Making a labour and birth guide helps you think about what you want from your labour and your baby's birth. It also helps your care providers understand what is important to you.
Topics we suggest including in your guide include:
- Support people you want with you
- Comfort measures you want to try in labour
- Pain management preferences
- Positions you want to try for labour and giving birth
- Your wishes in the case of unexpected events
- Who you want to announce your baby's sex
- Who you want to cut the umbilical cord
- Feeding plans
- Special requests (personal, language, religious or cultural practices)
- Taking your placenta home (PDF)
Ultimately, it will be your baby who determines the progress of your labour and birth. It's important to be flexible and open to changes throughout your labour and birth.
Pain relief methods help you to cope with your labour. These include breathing techniques, water therapy, body positioning, walking and massage, as well as medications (narcotics, nitrous oxide, epidurals). Your nurse will be with you to help guide you through these options.
Pain relief medication is available at your request with a doctor's or midwife's orders, but not everyone needs it.
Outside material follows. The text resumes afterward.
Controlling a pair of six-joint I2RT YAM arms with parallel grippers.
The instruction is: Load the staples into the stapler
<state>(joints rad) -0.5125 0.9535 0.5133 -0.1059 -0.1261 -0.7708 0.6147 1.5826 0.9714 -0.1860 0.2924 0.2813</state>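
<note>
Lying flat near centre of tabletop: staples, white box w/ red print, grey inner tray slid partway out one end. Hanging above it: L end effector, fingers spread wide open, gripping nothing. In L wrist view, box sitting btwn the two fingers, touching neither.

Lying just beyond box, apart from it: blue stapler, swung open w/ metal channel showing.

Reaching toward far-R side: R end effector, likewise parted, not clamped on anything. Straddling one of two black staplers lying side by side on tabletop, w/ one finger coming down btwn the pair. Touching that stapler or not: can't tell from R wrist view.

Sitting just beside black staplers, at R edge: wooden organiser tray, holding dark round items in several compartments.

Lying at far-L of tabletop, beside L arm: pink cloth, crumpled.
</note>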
Your nurse is available to help you at each step if you need pain relief.
If you request an epidural, anesthesiologists are available 24 hours a day to help you with your choice for relieving pain.
You may wish to talk to an anesthesiologist in advance about your pain relief choices for labour, birth and/or Cesarean birth. This can be arranged through the
Anesthesia Clinic. Ask your doctor or midwife to arrange an appointment.
If you are having a planned Cesarean birth, also called a C-section, your doctor will pre-book your surgery date. You will be admitted to the hospital under the care of the surgery program, allowing you to come in on the date scheduled for your baby's birth.
If you need to give birth by Cesarean, one support person may stay with you in the operating room if your doctors agree.